Figures published on Thursday by the Organization for Economic Co-operation and Development, a 34-nation grouping of advanced economies, showed that less than half of health spending in the U.S. was publicly financed compared with an O.E.C.D. average of 72.2 percent.

“However, the overall level of health spending in the United States is so high that public (i.e. government) spending on health per capita is still greater than in all other O.E.C.D. countries, except Norway and the Netherlands,” according to the Paris-based organization’s Health Data 2012 report.

Combined public and private spending on health care in the U.S. came to $8,233 per person in 2010, more than twice as much as relatively rich European countries such as France, Sweden and Britain that provide universal health care.

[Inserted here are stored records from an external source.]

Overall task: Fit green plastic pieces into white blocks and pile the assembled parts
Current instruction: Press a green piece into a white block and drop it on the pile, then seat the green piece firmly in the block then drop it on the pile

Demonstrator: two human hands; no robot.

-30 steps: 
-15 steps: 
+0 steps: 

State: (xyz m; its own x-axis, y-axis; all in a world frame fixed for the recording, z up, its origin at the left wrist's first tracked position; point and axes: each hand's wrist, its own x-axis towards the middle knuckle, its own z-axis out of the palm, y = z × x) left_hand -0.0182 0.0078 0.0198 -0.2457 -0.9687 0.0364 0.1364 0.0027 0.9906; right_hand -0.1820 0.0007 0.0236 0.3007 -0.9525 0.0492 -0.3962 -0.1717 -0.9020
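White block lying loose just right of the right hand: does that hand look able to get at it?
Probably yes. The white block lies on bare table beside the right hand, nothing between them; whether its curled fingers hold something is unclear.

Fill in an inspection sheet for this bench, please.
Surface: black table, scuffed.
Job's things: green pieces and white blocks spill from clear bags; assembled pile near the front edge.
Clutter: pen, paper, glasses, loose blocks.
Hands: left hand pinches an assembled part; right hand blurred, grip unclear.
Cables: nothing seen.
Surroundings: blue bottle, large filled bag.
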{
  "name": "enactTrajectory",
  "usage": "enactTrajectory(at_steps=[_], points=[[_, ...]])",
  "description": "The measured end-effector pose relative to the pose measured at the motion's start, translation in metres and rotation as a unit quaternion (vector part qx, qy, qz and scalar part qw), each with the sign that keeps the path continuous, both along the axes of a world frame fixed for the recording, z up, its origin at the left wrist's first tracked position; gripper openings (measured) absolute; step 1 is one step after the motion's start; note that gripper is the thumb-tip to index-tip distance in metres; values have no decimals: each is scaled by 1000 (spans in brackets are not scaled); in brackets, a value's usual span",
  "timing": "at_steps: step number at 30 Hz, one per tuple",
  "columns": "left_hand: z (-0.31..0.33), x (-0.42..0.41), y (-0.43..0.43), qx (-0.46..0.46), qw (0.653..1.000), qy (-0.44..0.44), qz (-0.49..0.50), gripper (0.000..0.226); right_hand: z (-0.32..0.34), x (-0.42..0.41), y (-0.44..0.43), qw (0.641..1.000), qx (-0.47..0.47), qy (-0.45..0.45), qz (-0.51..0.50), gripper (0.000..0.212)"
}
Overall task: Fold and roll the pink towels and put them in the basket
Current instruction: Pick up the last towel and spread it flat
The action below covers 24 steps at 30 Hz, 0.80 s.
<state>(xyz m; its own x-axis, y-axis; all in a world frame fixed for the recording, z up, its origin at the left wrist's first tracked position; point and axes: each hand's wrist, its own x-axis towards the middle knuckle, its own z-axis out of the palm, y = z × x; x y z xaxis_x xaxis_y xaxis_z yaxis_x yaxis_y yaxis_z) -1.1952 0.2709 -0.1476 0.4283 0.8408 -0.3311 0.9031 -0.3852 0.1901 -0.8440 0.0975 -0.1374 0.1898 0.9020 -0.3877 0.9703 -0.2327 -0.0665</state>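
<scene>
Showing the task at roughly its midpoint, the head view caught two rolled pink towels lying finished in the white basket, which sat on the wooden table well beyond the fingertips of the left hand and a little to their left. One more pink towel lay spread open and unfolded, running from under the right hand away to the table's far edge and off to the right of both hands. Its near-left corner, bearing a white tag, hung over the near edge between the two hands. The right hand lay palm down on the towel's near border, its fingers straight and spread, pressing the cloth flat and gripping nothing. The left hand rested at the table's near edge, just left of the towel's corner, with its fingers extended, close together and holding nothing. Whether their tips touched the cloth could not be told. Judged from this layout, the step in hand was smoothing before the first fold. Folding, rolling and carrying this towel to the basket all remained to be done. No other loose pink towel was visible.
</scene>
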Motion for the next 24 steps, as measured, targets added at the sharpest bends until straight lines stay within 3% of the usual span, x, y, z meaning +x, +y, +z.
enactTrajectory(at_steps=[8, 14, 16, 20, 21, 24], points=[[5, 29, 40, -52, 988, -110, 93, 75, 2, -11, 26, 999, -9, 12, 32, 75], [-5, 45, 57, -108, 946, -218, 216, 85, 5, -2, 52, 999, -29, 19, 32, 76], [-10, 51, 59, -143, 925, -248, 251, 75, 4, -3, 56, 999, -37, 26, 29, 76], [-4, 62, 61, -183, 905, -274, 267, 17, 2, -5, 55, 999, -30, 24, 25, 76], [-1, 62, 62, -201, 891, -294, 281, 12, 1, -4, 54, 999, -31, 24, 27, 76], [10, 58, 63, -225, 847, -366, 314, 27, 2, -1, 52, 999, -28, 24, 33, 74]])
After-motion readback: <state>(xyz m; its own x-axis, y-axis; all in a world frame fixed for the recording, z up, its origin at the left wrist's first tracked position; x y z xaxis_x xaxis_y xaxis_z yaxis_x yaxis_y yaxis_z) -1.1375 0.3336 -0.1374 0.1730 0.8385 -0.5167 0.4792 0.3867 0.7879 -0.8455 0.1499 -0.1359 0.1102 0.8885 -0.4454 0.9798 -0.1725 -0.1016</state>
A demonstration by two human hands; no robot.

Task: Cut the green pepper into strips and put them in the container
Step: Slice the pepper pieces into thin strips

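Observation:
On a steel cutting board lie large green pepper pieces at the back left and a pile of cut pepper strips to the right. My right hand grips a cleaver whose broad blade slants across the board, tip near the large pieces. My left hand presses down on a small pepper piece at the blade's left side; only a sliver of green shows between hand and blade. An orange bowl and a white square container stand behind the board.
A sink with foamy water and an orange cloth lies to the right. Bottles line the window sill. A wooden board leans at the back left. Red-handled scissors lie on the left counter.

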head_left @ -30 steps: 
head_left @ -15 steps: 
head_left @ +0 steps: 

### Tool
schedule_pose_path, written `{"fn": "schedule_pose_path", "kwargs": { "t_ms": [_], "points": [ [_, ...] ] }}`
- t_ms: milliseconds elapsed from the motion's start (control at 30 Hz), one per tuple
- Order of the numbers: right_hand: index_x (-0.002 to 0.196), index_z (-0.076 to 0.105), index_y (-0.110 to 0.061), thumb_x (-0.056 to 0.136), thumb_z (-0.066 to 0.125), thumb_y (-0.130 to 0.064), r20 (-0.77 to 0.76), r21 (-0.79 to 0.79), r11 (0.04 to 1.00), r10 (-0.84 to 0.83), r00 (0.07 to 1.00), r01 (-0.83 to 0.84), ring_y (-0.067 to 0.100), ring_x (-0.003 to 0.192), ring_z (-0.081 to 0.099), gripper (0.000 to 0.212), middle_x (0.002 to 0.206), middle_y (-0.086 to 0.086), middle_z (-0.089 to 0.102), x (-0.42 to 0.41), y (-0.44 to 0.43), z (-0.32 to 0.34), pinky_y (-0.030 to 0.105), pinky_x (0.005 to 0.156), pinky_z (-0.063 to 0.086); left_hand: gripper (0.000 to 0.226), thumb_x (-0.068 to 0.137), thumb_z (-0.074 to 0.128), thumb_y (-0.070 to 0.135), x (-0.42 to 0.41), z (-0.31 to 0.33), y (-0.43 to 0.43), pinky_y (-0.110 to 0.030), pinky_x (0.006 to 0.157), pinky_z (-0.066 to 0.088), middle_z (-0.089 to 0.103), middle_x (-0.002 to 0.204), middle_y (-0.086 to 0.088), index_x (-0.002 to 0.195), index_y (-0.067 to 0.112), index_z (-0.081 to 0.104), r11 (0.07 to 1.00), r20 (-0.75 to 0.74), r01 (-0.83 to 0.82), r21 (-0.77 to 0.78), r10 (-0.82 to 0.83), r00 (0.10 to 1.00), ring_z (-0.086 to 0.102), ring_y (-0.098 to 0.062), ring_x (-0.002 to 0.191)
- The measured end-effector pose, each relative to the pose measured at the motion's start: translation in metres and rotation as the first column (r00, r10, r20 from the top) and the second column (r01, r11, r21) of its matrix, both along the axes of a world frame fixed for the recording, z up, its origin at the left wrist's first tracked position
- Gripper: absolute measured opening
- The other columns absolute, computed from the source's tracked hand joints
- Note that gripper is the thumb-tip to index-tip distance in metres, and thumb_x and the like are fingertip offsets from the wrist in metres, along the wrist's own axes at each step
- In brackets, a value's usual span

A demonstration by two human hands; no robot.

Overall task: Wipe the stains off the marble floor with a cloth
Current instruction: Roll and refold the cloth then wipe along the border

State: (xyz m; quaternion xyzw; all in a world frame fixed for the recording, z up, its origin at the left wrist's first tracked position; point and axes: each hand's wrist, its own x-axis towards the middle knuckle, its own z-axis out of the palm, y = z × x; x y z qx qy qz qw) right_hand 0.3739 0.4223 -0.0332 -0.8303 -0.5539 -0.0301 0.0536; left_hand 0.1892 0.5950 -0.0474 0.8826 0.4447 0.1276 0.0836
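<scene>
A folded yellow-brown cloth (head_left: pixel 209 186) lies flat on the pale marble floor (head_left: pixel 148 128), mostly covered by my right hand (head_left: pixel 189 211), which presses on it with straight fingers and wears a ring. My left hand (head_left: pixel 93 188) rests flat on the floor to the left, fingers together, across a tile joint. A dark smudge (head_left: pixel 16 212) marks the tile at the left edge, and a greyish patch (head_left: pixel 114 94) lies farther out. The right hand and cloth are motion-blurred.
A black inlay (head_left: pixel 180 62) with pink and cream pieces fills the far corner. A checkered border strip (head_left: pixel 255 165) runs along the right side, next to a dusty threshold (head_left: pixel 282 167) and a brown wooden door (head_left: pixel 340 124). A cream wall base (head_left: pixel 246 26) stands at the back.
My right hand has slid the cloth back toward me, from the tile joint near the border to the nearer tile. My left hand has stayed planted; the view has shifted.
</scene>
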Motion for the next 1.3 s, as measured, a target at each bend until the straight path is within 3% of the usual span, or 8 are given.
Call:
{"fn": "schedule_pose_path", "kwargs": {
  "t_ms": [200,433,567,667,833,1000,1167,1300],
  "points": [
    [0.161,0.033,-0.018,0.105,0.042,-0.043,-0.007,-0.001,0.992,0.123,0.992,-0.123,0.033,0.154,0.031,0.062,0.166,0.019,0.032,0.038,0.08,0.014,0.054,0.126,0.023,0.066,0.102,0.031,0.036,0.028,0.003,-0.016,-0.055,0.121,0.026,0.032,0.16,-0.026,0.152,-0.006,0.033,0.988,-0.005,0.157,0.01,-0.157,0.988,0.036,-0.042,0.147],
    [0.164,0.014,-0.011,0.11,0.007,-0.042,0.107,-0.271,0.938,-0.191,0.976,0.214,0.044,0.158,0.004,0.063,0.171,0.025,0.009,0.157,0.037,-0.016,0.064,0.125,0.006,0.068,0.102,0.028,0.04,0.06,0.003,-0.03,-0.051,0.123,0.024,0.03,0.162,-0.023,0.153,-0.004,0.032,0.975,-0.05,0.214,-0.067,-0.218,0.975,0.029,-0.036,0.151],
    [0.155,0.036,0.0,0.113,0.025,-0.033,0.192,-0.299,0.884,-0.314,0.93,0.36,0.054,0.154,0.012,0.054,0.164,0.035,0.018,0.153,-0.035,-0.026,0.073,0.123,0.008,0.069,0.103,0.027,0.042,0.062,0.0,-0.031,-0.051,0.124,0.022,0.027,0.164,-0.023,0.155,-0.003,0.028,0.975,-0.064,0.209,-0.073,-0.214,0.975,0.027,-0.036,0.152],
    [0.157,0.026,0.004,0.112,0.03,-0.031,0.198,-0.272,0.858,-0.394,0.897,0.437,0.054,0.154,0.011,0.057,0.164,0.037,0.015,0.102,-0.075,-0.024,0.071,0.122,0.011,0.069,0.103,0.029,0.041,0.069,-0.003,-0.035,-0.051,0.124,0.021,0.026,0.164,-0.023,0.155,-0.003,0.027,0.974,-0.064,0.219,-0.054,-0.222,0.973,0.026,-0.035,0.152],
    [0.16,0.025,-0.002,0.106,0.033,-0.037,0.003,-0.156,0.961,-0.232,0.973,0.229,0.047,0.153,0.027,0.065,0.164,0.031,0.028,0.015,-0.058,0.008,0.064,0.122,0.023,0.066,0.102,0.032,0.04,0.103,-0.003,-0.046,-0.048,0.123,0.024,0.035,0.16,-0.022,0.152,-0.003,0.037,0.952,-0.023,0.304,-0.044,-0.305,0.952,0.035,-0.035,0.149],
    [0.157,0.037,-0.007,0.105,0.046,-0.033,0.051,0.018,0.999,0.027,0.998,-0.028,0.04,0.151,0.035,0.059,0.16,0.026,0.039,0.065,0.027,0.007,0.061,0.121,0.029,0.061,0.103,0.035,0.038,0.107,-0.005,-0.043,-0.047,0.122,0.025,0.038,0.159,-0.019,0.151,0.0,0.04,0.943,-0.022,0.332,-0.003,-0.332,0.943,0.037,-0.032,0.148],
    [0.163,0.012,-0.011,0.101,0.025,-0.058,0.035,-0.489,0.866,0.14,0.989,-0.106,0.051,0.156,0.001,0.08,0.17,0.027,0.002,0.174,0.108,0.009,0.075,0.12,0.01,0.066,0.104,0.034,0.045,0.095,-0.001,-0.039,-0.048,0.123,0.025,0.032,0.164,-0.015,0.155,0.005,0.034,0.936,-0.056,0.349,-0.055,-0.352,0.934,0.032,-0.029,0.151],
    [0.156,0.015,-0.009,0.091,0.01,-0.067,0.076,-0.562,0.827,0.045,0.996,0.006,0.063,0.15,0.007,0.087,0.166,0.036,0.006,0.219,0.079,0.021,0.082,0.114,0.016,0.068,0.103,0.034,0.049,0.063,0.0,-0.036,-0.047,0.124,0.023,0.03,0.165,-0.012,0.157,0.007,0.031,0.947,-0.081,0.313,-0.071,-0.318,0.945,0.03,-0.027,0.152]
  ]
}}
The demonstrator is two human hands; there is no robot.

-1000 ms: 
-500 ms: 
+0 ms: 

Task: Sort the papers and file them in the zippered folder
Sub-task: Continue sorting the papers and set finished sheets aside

There’s more in the article.  We have fewer doctors but they cost us more.  We spend more but have slightly lower than average life spans.  And our Canadian friends spend much less on health care but have better rankings when one looks at the “common measures of health.”

In Europe and elsewhere, access to care is considered part of being a citizen.  Here we have around 50 million uninsured.

Medicynic:  The current non-system obviously needs reform.  Yes, the current plan is imperfect but it is a start.  Without it, the system will fail even more dramatically than at present.

Affordable Care Act: Marcia Angell’s view

Interesting view here…..

The Supreme Court’s decision to uphold the Affordable Care Act, aka Obamacare, puts me in mind of the old proverb: Be careful what you wish for. Democrats on a victory lap should watch their step, because John Roberts may have given Mitt Romney a gift. The impact on the health system will be much smaller than the political fallout, because with or without Obamacare, the American health system will continue to unravel — quickly if Romney is elected, slowly if Obama is re-elected.

Medicynical Note:  The outcome will depend on the will of the public to either provide and pay for universal care one way or the other or not.  Whatever the case, I agree with Dr. Angell, the current over bloated, inefficient, ridiculously expensive non-system is finished.